#### TASK:
Every line from the first one in the listing down to the line with "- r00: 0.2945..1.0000" should be restated word for word.

#### SOURCE DATA:
◆ ◆ ◆
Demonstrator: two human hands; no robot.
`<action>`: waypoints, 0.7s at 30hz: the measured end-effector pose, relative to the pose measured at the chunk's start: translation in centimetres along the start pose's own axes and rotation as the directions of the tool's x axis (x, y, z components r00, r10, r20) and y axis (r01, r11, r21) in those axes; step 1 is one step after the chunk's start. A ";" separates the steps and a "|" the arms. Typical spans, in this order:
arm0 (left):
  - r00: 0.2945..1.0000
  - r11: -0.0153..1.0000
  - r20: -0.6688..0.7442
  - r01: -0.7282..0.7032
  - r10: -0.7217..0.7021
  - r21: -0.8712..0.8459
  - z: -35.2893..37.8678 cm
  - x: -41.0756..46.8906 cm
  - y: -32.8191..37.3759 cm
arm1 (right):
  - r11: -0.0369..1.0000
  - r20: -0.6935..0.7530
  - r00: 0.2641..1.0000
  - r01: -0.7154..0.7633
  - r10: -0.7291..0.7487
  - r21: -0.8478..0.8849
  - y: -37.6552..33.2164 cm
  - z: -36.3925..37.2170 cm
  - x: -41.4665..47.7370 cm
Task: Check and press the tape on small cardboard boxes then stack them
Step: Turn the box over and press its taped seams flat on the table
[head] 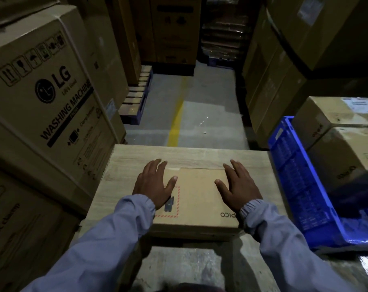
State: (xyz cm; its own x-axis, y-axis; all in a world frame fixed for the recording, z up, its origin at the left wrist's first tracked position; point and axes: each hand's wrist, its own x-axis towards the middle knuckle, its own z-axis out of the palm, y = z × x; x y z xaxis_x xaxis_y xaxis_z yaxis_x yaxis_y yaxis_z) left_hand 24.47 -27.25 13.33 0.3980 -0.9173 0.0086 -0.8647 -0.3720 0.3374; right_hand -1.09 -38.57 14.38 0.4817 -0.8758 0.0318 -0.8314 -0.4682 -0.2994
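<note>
Flat and spread, the grip of each hand closes on nothing: left hand [152, 183] and right hand [239, 184] rest palms down on the small cardboard box [200, 199], which lies under and between them on the table [200, 155]. Its tape is too dim to make out. Pressing well probably means sliding firm, even palms along each seam under the grip. Out past the right grip stands a blue crate [294, 175].
</note>
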 end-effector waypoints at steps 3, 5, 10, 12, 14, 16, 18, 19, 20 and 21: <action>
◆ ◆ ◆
#### RESULT FOR THIS TASK:
Demonstrator: two human hands; no robot.
`<action>`: waypoints, 0.7s at 30hz: the measured end-effector pose, relative to the pose measured at the chunk's start: translation in centimetres along the start pose's own axes and rotation as the directions of the tool's x axis (x, y, z components r00, r10, r20) and y axis (r01, r11, r21) in those axes; step 1 is one step after the chunk's start. A ";" separates the steps and a "|" the arms. Typical spans, in this order:
arm0 (left):
  - r00: 0.2945..1.0000

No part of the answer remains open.